ACTIVITY – Leaving pictures aside, restate exactly the lines of the data below, from the first one through the line that contains "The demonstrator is".

══ SUPPLIED MATERIAL

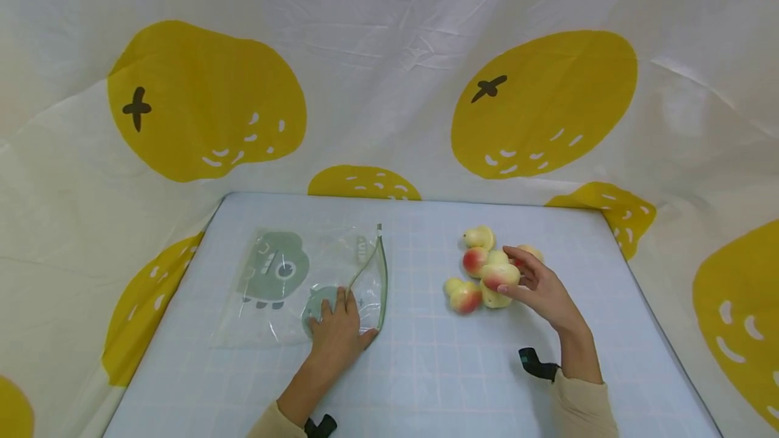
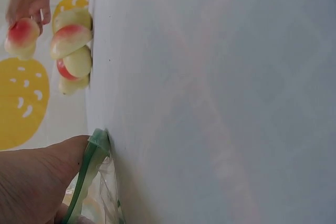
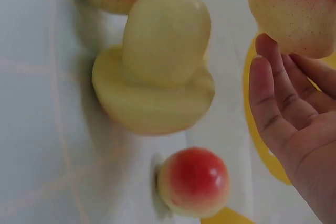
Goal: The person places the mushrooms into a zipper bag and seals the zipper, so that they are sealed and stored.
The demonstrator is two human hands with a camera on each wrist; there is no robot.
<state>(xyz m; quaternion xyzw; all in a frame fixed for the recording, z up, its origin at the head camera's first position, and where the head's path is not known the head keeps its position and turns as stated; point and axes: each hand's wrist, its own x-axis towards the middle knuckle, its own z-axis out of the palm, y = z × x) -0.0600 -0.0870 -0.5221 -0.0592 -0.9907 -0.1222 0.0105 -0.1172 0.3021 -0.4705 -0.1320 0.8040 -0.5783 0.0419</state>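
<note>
A clear zip bag [image 1: 274, 320] with green monster prints lies flat at the left, its green-edged mouth facing right and parted. My left hand [image 1: 337, 330] rests over the mouth end. In the left wrist view, its thumb [image 2: 71, 156] presses against the green zip strip [image 2: 84, 174]; the other fingers are mostly hidden. My right hand [image 1: 541, 289] holds a yellow-and-red fruit [image 1: 500, 276] by thumb and fingers above a cluster of fruit. Seen from the right wrist, this speckled fruit [image 3: 296, 14] sits above the fingertips [image 3: 261, 74]; the thumb is barely visible there.
Below and around the right hand lie several pale yellow and red-blushed fruits, among them a pale one [image 1: 479, 236] at the back and a red-blushed one [image 1: 465, 297] at the front. The table [image 1: 420, 370] meets a fruit-print curtain [image 1: 377, 107] at its back and sides.
</note>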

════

ANSWER TO THE EXERCISE –
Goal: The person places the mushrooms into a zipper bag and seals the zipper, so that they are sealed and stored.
The demonstrator is two human hands with a camera on each wrist; there is no robot.

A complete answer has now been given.